Outra questão polêmica foi a permissão para compra de vacinas que ainda não obtiveram registro na Anvisa. O substitutivo da deputada Celina Leão (PP-DF), relatora da matéria e cujo texto alternativo acabou prevalecendo sobre o projeto de lei original, retira a obrigatoriedade de licença prévia da agência regulatória brasileira. Em vez do aval da Anvisa, o imunizante comprado precisará apenas ter chancela de qualquer autoridade sanitária estrangeira certificada pela Organização Mundial da Saúde (OMS).
Para Celina, o projeto é uma forma de mitigar os danos à economia do país.
— Hoje a lei é cínica. (...) Nós permitimos o particular comprar, mas ela é inexequível – justificou a deputada.
Autor do projeto, Hildo Rocha (MDB-MA) nega que haverá fura-fila:
— A cada um que uma empresa vacinar, retiram-se dois da fila do SUS.
O texto tem apoio do presidente da Câmara, Arthur Lira (PP-AL).
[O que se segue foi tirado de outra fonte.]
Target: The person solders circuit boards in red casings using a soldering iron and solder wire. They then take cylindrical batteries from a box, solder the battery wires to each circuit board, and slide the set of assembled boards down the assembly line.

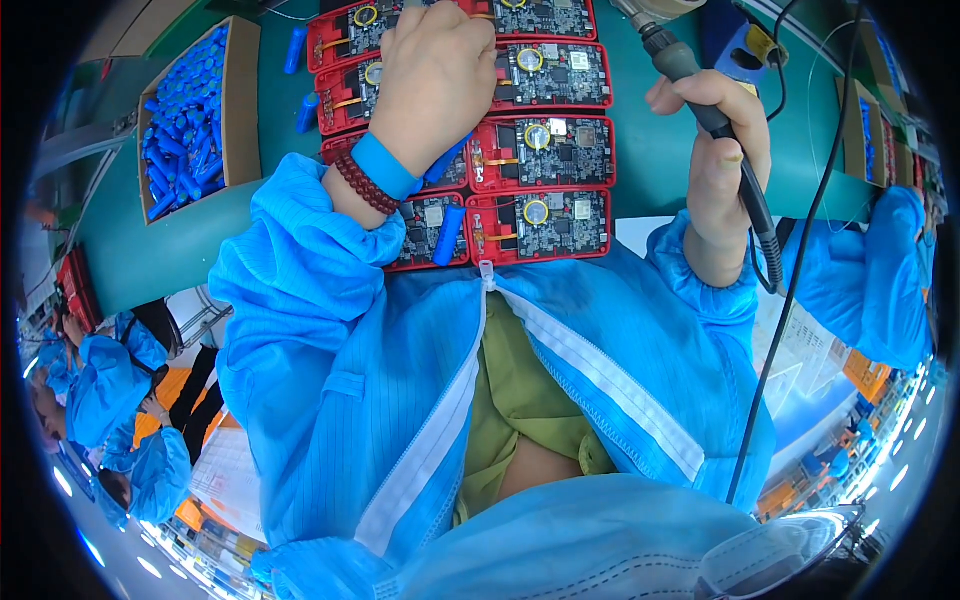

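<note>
My left hand (440, 85) bends over red plastic cases holding circuit boards, its fingers curled down; what they may grip is hidden. It wears a blue wrist band (384, 168) and a beaded bracelet. In my right hand (725, 150) a soldering iron (712, 120) is gripped by its dark handle, its metal end toward the upper left. The red cases stand in two columns; a nearby board (565, 225) carries a yellow-ringed round cell. One blue cylindrical battery (449, 236) lies across the nearest left case, and another (445, 160) partly shows under my left wrist.
A cardboard box (240, 110) of blue cylindrical batteries stands on the green bench (120, 255) at left. Loose batteries (295, 50) lie between box and cases. A black cable (800, 260) crosses at right, near a blue stand (740, 45). People in blue sit on both sides.
</note>
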`<act>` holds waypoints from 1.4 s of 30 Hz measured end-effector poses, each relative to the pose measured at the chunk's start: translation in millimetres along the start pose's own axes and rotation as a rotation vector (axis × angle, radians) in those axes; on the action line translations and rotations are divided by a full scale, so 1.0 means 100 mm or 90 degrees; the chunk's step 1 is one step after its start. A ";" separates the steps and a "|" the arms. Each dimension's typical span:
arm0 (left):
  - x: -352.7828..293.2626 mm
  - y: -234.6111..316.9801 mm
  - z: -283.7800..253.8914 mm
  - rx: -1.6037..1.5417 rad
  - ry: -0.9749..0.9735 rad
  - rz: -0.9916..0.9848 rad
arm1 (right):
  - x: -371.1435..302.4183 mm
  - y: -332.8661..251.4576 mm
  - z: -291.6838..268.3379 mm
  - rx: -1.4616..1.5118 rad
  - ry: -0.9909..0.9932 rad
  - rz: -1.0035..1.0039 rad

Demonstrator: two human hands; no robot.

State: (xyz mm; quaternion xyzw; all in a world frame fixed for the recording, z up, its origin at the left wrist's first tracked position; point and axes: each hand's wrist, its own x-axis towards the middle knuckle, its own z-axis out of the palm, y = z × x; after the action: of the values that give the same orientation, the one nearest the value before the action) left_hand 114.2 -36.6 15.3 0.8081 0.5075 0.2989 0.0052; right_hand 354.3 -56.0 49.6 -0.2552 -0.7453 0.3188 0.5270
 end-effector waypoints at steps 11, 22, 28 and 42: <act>-0.23 -0.25 -0.85 0.008 0.119 0.009 | -0.27 -0.06 -0.37 -0.002 0.113 0.039; -1.32 -1.91 -1.91 0.301 -0.167 -0.232 | -0.19 -0.07 -0.26 0.003 0.078 0.038; -1.22 -1.99 -1.84 0.241 -0.272 -0.308 | -0.16 -0.11 -0.20 0.001 0.048 0.031; -1.21 -2.00 -1.85 0.230 -0.304 -0.310 | -0.25 -0.09 -0.23 -0.008 0.064 0.051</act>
State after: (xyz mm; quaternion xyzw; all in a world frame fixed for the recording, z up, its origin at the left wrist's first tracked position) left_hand -177.2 -94.0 47.0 0.6988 0.7135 -0.0021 0.0514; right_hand 383.7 -75.2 46.2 -0.3040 -0.7090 0.3220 0.5488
Na semana passada, ele defendeu a mudança. Segundo Lira, a iniciativa privada pode dar mais agilidade ao processo de vacinação no país.
A medida coloca as empresas em situação vantajosa em relação a Estados e municípios. Diante da escassez de vacinas disponibilizadas pelo Ministério da Saúde, governadores do Nordeste estão montando um consórcio para adquirir 40 milhões de doses da Sputnik V, fabricada na Rússia. Todavia, a conclusão do contrato está condicionada à autorização da Anvisa. Se o texto aprovado pela Câmara passar sem alterações no Senado, os governadores temem perder a preferência na compra para empresas privadas.
— Vamos tentar reverter isso no Supremo. É um fura-fila legalizando o salve-se quem puder, com o poder econômico tirando as vacinas do poder público. Isso quebra o conceito de nação — reage o deputado Henrique Fontana (PT-RS).
Interlocutores do STF no Congresso acenam com um ambiente favorável a eventuais recursos judiciais. Nos bastidores, integrantes da Corte têm conversado com deputados e senadores, manifestando repulsa aos privilégios na ordem de vacinação. Há desconfiança sobre a capacidade das autoridades de fiscalizar a imunização privada e até mesmo ante a possibilidade de o Ministério da Saúde servir de testa-de-ferro das empresas na hora da aquisição, uma vez que vários laboratórios têm restringido as vendas a órgãos governamentais.